▶ **EXERCISE BRIEF**:
Retype the records below from their first line through the line holding "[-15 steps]", including both ends and no pictures.

[Saved entries]
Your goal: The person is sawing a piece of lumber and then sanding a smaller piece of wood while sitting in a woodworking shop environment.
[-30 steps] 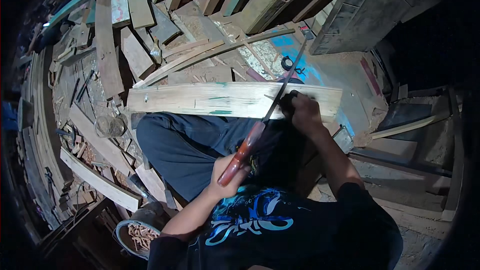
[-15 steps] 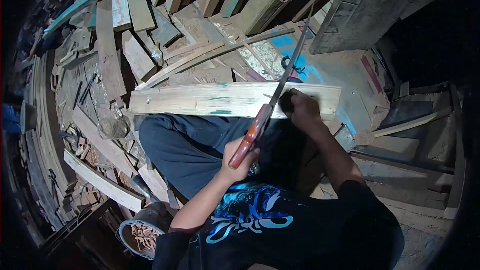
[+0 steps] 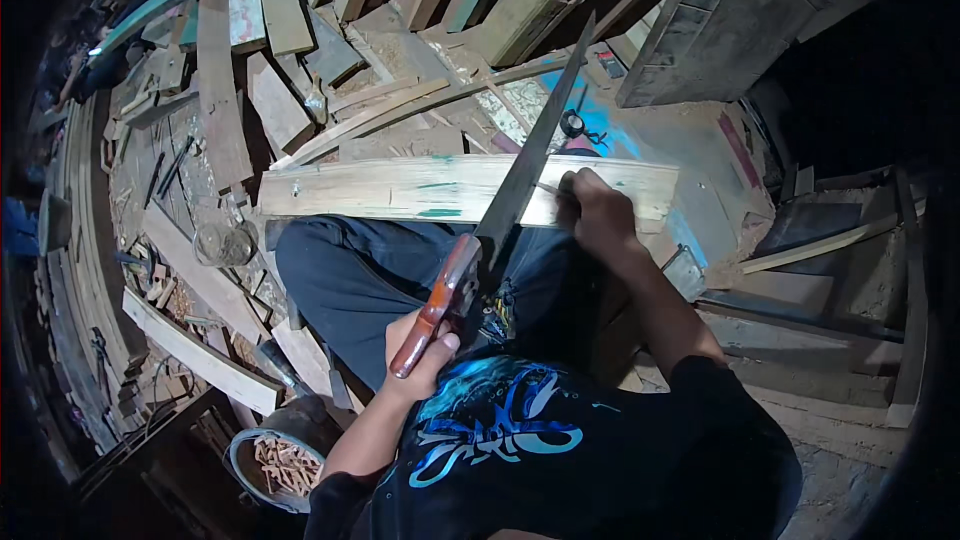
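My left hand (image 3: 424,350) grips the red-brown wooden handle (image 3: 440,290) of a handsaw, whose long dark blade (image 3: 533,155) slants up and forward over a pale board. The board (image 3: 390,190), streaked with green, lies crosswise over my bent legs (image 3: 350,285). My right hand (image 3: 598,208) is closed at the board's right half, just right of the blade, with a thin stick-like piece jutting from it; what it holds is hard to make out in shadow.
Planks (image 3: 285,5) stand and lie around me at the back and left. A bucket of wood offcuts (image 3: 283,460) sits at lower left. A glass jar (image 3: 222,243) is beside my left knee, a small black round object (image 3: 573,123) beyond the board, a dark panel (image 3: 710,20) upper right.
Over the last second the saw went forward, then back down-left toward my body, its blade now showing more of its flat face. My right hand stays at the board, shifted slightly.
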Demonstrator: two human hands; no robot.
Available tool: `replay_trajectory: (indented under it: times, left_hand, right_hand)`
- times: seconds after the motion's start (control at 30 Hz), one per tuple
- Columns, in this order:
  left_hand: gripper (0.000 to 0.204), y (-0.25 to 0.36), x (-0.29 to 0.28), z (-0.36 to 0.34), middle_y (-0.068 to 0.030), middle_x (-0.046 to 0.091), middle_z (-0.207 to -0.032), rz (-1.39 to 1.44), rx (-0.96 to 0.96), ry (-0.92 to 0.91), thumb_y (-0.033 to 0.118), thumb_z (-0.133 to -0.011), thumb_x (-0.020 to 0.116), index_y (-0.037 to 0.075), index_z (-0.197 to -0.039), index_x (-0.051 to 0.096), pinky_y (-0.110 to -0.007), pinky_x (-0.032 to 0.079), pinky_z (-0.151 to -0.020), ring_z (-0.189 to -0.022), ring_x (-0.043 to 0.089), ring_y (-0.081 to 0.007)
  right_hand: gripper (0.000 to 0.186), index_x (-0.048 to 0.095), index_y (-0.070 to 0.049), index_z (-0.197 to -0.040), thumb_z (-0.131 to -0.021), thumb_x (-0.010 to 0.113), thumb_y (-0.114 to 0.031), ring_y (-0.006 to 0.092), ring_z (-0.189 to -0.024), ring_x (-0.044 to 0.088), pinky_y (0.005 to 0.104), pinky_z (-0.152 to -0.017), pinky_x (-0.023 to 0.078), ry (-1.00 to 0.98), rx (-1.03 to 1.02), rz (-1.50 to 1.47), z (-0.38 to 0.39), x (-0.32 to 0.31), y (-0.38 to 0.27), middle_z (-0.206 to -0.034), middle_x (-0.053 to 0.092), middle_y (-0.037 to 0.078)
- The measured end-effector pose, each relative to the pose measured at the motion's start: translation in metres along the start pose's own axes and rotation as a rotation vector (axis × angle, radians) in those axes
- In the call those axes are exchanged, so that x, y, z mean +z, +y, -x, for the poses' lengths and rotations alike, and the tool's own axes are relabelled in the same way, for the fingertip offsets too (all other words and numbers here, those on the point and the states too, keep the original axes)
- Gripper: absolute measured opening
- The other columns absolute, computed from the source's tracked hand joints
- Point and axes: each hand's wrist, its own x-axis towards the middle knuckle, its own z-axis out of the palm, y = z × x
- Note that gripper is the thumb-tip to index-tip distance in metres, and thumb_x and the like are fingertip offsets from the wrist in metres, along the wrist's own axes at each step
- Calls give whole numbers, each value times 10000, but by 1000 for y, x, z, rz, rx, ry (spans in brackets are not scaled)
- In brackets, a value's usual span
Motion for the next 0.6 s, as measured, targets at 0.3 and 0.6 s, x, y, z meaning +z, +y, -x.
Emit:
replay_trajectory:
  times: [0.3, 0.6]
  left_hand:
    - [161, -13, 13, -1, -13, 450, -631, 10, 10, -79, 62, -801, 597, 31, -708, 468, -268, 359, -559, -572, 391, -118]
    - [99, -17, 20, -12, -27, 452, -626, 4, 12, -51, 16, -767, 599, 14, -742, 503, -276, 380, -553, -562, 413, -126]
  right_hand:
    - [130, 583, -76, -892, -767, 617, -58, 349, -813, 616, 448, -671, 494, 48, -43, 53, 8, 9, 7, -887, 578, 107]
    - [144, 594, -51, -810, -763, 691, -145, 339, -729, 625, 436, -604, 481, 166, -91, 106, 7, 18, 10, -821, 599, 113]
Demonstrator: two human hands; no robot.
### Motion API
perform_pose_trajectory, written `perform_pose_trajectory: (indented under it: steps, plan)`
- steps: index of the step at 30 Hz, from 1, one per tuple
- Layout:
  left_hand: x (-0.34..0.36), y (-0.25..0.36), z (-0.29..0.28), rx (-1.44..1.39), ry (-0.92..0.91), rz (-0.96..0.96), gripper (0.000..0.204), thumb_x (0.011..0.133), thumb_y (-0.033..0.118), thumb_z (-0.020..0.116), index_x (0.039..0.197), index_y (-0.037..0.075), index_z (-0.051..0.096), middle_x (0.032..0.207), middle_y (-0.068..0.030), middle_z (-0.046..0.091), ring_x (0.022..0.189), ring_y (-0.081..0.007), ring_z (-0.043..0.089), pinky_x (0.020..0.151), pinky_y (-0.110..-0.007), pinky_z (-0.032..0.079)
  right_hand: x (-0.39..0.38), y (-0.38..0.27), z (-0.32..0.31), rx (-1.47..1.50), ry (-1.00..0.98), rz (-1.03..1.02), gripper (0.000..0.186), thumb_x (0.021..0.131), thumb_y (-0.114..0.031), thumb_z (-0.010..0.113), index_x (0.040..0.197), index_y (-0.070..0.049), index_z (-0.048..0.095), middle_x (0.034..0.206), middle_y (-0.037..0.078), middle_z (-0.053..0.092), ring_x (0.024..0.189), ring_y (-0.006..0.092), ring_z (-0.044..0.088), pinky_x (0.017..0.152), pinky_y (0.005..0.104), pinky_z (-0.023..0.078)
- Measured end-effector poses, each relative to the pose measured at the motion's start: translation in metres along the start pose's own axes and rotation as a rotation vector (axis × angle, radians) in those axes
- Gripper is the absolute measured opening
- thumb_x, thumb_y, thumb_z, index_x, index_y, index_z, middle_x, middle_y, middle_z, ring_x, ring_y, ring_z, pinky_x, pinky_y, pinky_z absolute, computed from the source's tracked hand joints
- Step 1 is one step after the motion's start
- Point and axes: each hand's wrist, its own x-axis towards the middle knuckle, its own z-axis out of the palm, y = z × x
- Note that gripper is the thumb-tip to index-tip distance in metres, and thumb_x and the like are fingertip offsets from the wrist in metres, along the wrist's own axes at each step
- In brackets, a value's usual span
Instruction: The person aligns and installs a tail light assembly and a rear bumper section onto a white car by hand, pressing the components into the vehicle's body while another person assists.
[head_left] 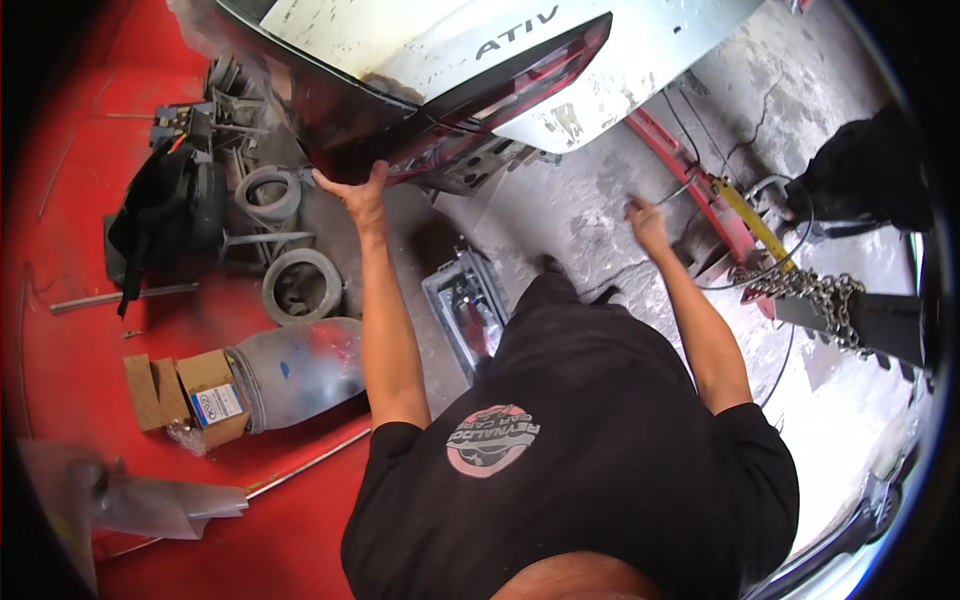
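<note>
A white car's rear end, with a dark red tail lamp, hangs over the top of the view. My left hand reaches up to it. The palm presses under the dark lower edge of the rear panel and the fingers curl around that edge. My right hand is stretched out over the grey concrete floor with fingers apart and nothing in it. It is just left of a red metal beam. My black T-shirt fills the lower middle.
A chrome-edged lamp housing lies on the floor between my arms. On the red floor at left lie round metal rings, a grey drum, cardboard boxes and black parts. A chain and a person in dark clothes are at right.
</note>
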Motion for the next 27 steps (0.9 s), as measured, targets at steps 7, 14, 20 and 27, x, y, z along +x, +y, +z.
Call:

▶ **TASK SOLUTION**:
Your goal: The person is sawing a piece of lumber and then sanding a smaller piece of wood while sitting in a woodworking shop environment.
[-30 steps] 
[-15 steps] 

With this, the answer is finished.